A woman in a string bikini and large black glasses approaches my table. “You’re with Atomic Energy Drinks, right?”
 
 “Yep.” I sit a little taller, greeting her with a pleasant smile. “How can I help you?”
 
 She lifts her sunglasses, resting them on top of her head. “The shower head in my room has no water pressure.”
 
 And this is why I hate Cabo incentive trips.
 
 “That’s a hotel maintenance problem. You’ll want to talk to someone at the front desk to get that fixed.”
 
 She lifts her sunglasses, showing me her annoyed glare. “I thought you were over the trip.”
 
 “I’m over the events for the trip, but I don’t deal with hotel maintenance.”
 
 Her hardened gaze remains on me.
 
 “Is there something else I can help you with? Did you sign up for your side tours already?” I shove the laminated paper with all the choices in front of her. “There’s swimming with dolphins for an extra fee or a day trip to the Cabo Arch.”
 
 “I just want my shower head fixed.”
 
 “Again, you’ll have to talk to the hotel front desk for that.”
 
 Her eye roll is the last thing I see before she turns around and walks away.
 
 I sit back in my chair with a huff, wishing I were in a different paradise—New Zealand, perhaps.
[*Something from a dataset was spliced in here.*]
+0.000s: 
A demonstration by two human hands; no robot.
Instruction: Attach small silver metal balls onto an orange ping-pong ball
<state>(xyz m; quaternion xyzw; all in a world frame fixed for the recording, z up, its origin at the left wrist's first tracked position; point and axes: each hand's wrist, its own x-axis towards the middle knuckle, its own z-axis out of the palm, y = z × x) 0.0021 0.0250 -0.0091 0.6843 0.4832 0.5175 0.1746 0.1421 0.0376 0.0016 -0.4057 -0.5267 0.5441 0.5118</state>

I pull out my phone and open Instagram, checking for anything new from Mr. International.
 
 Messages from a random guy shouldn’t lurch my heart into palpitations, but falling for strangers on the internet is my new favorite hobby.
 
 Nine months of daily communication, and I’m sold.
 
 Here’s what we know: he lives somewhere in Arizona, loves to travel, is an adrenaline junkie, eats an obscene amount of Taco Bell, posts infrequently, uses an undercurrent of flirtation in his messages, and has no qualms about DMing a woman on Instagram.
 
 Okay, I guess we don’t know that much.
 
 While our messages over the past months have been frequent, they’ve also been void of anything personal. I don’t know his name, and since he hasn’t asked anything about me, I haven’t asked about him—part of proving Carly Catterson can follow the rules and bechill.
 
 Rules as established in my head:
 
 Rule #1:No telling personal information like names, addresses, specific cities in Arizona we live in, etc.
 
 Rule #2:Only talk about your travels after the fact. Nothing in real time.
 
 Rule #3:Don’t overcomplicate this pen-pal relationship and make it something more than it is.
 
 Rule #4:Don’t develop feelings.
 
 That pretty much sums up everything I absolutely want to do.
 
 But even with the lack of information, I’m crushing hard—something I’ll inevitably regret when he casually stops messaging me. I’m bracing myself for the letdown while also trying to sound as charming as possible in each of my replies.
 
 @worth_traveling_to:
 
 I take issue with rain shower heads. I’m staying in a hotel where that’s my only option, and I feel like I’m drowning every time I take a shower.
 
 His random message makes me smile.
 
 @girl_sees_the_world:
 
 What is it with people and shower heads today? You’re the second person who’s complained to me about them. Do you know what I take issue with? Caesar salad that tastes like anchovies. I’m staying at a hotel with the fishiest Caesar salad I’ve ever had.